Il y a en Allemagne un jeune écrivain qui a senti vivement le mal dont je viens de signaler les causes, et qui fait en ce moment même de généreux efforts pour le combattre. Je parle de M. Otto Müller, connu déjà par des récits pleins de fraîcheur et de vérité. M. Otto Müller a été frappé comme nous de cette multitude de talens qui gaspillent leurs fragiles trésors; il a déploré les effets de l’imitation frivole de la France, et il a conçu le désir d’imprimer aux esprits une direction plus sûre. Grouper autour de lui les écrivains qui prennent leur tâche au sérieux, ramener l’art aux traditions vraies dont il s’est trop longtemps écarté, entreprendre avec ses amis la peinture des mœurs allemandes dans le présent aussi bien que dans le passé, former le goût du public par un choix d’œuvres véritablement littéraires et désignées à l’attention de la foule, tel est le plan de M. Otto Müller.
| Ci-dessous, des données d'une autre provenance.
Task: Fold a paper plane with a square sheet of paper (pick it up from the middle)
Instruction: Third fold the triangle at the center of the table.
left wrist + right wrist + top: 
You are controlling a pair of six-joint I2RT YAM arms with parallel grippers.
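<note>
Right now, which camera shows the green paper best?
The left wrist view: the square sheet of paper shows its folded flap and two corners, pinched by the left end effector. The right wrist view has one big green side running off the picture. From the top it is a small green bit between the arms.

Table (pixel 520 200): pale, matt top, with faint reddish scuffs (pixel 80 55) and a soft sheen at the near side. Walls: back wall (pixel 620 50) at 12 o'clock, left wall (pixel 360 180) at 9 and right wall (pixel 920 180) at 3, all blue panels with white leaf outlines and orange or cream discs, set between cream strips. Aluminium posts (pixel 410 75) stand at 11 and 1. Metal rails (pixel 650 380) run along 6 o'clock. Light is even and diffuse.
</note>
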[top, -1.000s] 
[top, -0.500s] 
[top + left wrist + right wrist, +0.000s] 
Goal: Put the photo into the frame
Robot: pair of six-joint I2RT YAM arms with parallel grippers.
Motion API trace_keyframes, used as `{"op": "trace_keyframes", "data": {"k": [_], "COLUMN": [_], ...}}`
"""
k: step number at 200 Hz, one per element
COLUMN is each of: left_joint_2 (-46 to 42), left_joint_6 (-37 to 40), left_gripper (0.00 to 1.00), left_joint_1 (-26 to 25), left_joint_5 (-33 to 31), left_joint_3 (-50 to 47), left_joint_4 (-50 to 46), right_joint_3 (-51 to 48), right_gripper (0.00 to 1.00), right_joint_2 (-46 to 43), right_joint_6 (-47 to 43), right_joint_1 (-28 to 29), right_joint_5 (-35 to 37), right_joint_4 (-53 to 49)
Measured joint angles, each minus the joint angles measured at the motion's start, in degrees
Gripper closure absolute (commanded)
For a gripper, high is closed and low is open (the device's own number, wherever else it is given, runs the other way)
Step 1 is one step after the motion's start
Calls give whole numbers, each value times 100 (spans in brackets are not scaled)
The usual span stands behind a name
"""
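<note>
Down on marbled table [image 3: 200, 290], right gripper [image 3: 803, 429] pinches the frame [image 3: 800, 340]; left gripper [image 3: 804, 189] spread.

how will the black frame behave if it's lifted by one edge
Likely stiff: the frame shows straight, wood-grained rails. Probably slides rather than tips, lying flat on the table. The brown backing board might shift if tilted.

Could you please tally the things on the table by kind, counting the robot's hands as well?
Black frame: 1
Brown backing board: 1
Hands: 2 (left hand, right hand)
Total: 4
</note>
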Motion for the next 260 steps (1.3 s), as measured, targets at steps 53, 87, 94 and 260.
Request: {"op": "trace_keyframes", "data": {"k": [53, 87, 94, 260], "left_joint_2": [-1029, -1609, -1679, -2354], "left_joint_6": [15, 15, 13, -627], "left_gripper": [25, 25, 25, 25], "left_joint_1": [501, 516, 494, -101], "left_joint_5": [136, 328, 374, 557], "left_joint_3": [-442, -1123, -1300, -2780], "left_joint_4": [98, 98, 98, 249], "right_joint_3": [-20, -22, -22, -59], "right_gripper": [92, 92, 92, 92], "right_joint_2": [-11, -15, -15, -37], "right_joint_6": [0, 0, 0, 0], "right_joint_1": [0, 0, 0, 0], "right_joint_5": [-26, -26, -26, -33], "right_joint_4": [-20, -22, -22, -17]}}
L’intention est excellente; le jeune écrivain a-t-il su la réaliser tout entière? Cette question mérite bien qu’on l’examine avec sollicitude. Un premier groupe s’est déjà formé, cinq romanciers ont répondu à l’appel, et nous avons entre les mains six volumes de cette collection, que M. Müller appelle avec confiance Bibliothèque de romans allemands originaux. De ces six écrivains, y compris le chef qui les a convoqués, il en est trois qui ont déjà fait leurs preuves et donné leur mesure; les trois autres sont des hommes nouveaux. La génération qui a fait parler d’elle il y a quinze ans et la génération qui se lève s’associent pour une œuvre commune. Les vétérans n’avaient pas toujours suivi le chemin le plus droit, les

  1. Voyez, sur ce roman, la Revue du 15 juin 1855.